# Task prompt
Your answer consists of the lines in the data that contain "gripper". Copy each of them.

# Data below
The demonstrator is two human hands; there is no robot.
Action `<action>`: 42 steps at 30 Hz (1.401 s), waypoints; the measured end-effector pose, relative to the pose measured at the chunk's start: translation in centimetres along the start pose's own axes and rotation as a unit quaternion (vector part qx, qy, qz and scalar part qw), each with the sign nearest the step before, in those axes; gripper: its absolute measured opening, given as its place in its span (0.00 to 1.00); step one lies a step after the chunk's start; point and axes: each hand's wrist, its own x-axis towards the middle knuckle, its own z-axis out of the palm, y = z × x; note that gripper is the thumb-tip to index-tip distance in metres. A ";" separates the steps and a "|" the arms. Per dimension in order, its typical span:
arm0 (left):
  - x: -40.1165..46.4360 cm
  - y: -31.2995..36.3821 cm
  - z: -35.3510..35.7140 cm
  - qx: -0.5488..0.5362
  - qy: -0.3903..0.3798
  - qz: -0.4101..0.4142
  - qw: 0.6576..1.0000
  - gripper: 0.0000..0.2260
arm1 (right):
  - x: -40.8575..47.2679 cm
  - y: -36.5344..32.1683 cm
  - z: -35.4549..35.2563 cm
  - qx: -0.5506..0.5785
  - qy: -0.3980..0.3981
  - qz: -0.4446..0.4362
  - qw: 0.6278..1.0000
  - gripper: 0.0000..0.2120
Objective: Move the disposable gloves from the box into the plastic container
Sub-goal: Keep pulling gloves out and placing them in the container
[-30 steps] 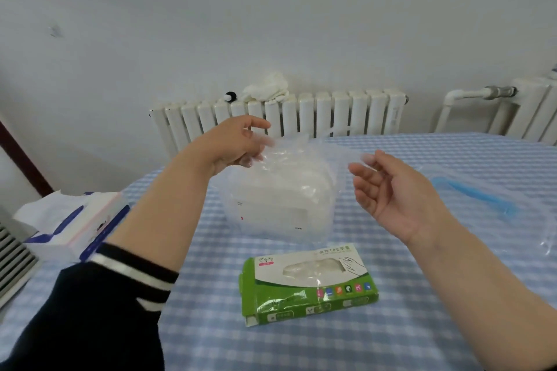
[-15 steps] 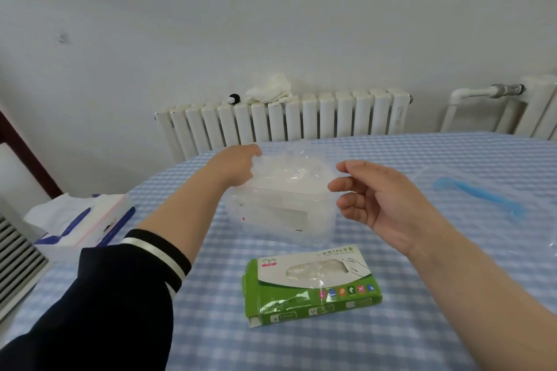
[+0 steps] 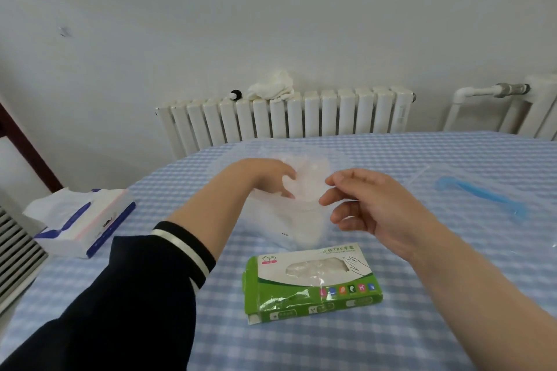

# Answer space
Action `<action>`: 42 steps at 30 Hz (1.401 s), waypoints; the measured end-effector pose, relative to the pose measured at the chunk's start: translation in centimetres along the start pose's own axes and rotation as a unit quaternion (vector part qx, qy, qz and scalar part qw), each with the sign nearest the step before, in those axes; gripper: its absolute measured opening, given as its place in its span (0.00 to 1.00); step one lies a step after the chunk's start; point and axes: each hand's wrist, its own x-axis towards the middle knuckle, its own z-axis out of the palm, y = z × x; note that gripper is the thumb-tip to index-tip distance in metres. A ";" separates the steps and a "|" the arms. Per dimension in order, its typical span:
  - gripper: 0.0000..0.2260
  - gripper: 0.0000..0.2120

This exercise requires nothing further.